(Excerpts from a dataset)
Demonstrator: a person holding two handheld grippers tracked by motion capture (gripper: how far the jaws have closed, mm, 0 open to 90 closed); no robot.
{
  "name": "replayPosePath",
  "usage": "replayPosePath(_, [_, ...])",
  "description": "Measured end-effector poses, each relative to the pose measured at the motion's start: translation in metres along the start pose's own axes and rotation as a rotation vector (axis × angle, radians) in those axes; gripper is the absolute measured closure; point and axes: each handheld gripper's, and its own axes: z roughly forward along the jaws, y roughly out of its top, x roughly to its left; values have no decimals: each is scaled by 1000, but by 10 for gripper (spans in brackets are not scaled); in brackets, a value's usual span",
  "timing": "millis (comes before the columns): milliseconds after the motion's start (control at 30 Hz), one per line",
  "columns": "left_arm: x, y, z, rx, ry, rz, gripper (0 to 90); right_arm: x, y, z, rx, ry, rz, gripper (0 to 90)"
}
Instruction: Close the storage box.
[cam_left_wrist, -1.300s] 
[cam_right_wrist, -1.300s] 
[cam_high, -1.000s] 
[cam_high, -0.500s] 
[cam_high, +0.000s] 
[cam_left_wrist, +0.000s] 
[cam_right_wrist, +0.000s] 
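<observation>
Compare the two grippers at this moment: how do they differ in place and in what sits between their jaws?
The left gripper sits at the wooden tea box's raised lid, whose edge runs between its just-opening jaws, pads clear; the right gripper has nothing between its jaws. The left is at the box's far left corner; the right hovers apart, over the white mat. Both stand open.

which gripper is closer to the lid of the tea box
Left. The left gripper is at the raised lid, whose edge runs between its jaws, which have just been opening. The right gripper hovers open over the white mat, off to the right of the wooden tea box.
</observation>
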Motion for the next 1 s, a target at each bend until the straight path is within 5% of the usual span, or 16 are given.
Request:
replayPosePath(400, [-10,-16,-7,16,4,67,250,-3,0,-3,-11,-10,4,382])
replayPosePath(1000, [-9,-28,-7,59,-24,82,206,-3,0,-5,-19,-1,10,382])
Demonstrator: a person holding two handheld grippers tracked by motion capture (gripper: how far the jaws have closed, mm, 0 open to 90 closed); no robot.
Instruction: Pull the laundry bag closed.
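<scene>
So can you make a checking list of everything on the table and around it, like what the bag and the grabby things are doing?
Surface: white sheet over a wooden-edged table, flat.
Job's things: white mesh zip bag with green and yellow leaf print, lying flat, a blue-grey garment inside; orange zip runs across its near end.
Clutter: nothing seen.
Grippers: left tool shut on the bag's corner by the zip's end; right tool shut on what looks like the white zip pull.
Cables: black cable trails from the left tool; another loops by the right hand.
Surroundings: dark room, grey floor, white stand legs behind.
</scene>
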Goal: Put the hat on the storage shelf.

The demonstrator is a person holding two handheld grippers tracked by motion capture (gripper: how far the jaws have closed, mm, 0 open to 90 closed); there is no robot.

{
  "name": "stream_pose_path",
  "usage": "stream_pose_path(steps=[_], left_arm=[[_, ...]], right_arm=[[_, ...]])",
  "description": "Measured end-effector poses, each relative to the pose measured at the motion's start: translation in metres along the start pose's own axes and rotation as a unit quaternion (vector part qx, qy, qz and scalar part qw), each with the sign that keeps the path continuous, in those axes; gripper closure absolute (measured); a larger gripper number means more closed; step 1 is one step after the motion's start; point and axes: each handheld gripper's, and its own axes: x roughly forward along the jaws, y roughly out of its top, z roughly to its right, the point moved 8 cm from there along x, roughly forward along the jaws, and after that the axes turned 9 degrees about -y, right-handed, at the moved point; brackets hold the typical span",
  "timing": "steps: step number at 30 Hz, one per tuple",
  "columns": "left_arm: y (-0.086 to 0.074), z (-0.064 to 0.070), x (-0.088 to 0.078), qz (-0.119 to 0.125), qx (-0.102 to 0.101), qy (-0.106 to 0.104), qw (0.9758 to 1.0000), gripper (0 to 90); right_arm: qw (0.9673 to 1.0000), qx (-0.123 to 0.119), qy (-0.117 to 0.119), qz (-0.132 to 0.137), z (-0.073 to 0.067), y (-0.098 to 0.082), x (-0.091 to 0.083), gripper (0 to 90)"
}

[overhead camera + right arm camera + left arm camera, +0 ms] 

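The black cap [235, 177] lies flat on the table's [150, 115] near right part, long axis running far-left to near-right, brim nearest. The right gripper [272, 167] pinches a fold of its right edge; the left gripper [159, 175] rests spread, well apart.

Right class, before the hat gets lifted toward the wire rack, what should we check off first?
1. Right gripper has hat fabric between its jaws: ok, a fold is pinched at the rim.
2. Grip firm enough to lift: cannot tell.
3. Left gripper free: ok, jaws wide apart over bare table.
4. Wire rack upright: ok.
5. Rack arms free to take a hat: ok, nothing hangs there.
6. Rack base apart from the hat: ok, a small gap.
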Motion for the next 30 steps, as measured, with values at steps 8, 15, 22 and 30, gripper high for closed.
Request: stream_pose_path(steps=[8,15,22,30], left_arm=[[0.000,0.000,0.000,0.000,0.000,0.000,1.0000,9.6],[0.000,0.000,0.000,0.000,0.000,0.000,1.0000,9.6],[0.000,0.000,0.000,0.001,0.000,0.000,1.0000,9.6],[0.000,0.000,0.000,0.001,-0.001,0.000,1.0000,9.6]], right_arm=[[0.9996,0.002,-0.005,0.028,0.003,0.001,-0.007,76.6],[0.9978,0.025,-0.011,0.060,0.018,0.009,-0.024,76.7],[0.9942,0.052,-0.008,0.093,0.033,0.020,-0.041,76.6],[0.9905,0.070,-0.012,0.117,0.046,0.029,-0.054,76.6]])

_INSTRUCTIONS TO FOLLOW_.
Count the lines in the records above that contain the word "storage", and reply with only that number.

_SOLUTION TO THE PROBLEM_.
2